Stessa spiegazione per l’andamento del prezzo del gas. “Non credo che siano scesi per via del price cap introdotto dall’Ue a dicembre”, dopo che il calo era già avviato da mesi. “Anche questa è una storia semplice: all’inizio l’offerta crolla, la domanda non riesce a rispondere nel breve e così i prezzi schizzano. Ma più passa il tempo, più la domanda si adatta, scende e i prezzi fanno altrettanto. Assestandosi”. Per questo sono da escludere nuovi scossoni. “Esatto.

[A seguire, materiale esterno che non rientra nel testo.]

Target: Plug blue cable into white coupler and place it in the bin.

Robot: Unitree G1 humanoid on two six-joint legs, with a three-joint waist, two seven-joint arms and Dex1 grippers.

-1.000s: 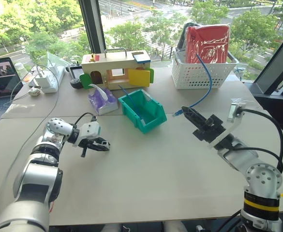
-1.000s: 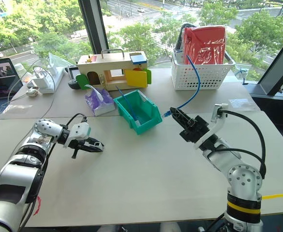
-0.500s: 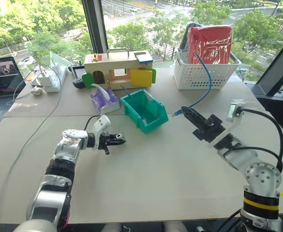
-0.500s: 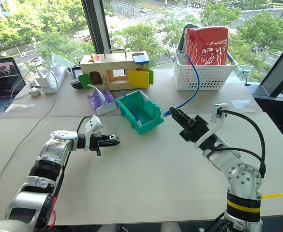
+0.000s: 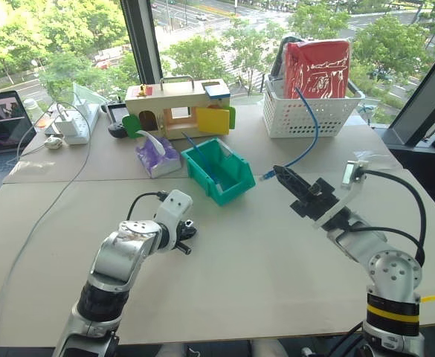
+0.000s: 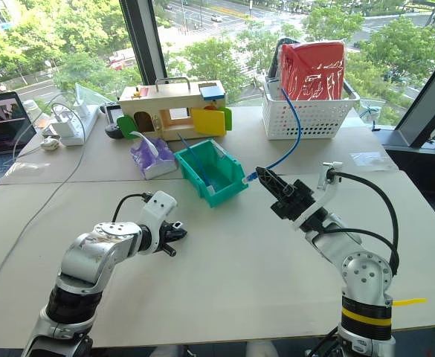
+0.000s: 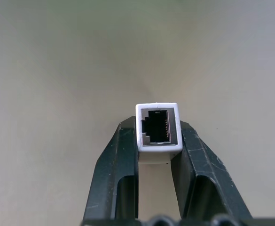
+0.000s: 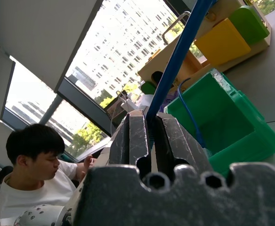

Le future criticità riguardano la ricerca di nuovi approvvigionamenti e i disinvestimenti dovuti alla riduzione della domanda di gas. Ma le scorte oggi sono ancora piene, al 65 per cento in Germania, mentre alla fine dello scorso inverno erano quasi vuote. E’ l’ennesimo segnale di un’Europa reattiva ai cambiamenti”.

 

A differenza della Russia. “Contro Mosca l’occidente è stato molto rapido a bloccare le importazioni e molto lento con le esportazioni”, sottolinea Moll. “L’embargo del petrolio di Putin però ora c’è e inizia a essere rilevante: le statistiche diffuse dal Cremlino evidenziano un forte cedimento dell’export con conseguente calo dei profitti. Quindi sorgono problemi di budget e la Russia è chiamata a riempire i buchi di bilancio: o spendendo meno per la guerra o alzando le tasse, che resta sempre una decisione impopolare. L’enorme volume di esportazioni energetiche verso l’Europa è difficile da rimpiazzare. Ma più tempo passa, meglio i russi si adatteranno a loro volta, quindi la tempestività conta. Serve però volontà politica”.

 

In questo senso, l’Europa si è un po’ seduta. “Sì. Ci ha messo tanto ad arrivare al quadro attuale, dunque ora non sembra propensa a ridiscuterlo”. Idee per migliorarsi? “Abbassare il tetto al prezzo del petrolio ogni tre mesi e assicurarsi che le sanzioni siano applicate da tutte le parti in causa: serve vigilanza ferrea, perché se qualche azienda tratta con la Russia attraverso paesi terzi siamo punto e capo”.